# Opening Notes

This notebook is one of the key pieces of the LGB model I created. By creating this dataframe in a seperate notebook I was able to create some pretty awesome features and stay within the CPU limits of the kaggle notebook environment. 

In [1]:
import numpy as np
import pandas as pd

from tqdm.notebook import tqdm

The final import in the following kernel was super awesome. I knew there was some way the tags were connected together, and the I found Alex Bader's method of clustering these tags to be the best! His notebook taught me about an awesome framework called networkx which provided some awesome visualizations of the connections between tags. Please check out his notebook at this link -> [Link](https://www.kaggle.com/spacelx/2020-r3id-clustering-question-tags)

In [2]:
%%time

used_data_types_dict = {
    'question_id': 'int16',
    'bundle_id': 'int16',
    'correct_answer': 'int8',
    'part': 'int8',
    'tags': 'str',
}

questions = pd.read_csv('/kaggle/input/riiid-test-answer-prediction/questions.csv',
                       usecols = used_data_types_dict.keys(), dtype=used_data_types_dict)

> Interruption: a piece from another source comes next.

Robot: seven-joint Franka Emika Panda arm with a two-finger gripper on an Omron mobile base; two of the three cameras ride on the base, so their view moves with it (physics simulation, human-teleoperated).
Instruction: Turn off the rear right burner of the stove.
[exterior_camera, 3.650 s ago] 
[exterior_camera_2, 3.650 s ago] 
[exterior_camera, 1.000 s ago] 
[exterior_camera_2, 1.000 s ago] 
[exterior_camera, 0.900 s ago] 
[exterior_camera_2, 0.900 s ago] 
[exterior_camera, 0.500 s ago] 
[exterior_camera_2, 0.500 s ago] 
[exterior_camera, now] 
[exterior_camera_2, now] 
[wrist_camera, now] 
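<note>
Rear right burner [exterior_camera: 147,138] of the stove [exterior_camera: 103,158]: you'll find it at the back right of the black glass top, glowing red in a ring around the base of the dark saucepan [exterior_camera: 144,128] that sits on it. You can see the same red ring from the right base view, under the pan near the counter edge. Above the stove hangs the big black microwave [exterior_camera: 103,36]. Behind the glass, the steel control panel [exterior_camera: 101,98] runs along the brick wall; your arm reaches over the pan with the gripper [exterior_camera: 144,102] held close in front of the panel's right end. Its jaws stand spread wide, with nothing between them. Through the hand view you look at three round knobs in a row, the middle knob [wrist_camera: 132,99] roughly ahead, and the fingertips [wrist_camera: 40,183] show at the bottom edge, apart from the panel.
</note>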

lectures_df = pd.read_csv('../input/riiid-test-answer-prediction/lectures.csv')
#ex = pd.read_csv('../input/riiid-test-answer-prediction/example_test.csv')

questions_communities = pd.read_csv('../input/2020-r3id-clustering-question-tags/question_cmnts.csv')

CPU times: user 18 ms, sys: 4.08 ms, total: 22.1 ms
Wall time: 54.3 ms


In [3]:
%%time
features_df = pd.read_pickle('../input/riiid-splitting-train-and-test-data/features_q_only.pkl.zip')
#train_df = pd.read_pickle('../input/riiid-splitting-train-and-test-data/train_q_only.pkl.zip')

CPU times: user 17.8 s, sys: 14.6 s, total: 32.4 s
Wall time: 46.5 s


The following cell shifts the prior_question_elapsed_time variable up one position so that we can see the amount of time it took to answer the question. I used this variable to find out the average amount of time it took to answer each question. 

In [4]:
features_df['q_time'] = features_df['prior_question_elapsed_time'].shift(-1)

In [5]:
#dropping all lectures
train_questions_only_df = features_df[features_df['answered_correctly']!=-1]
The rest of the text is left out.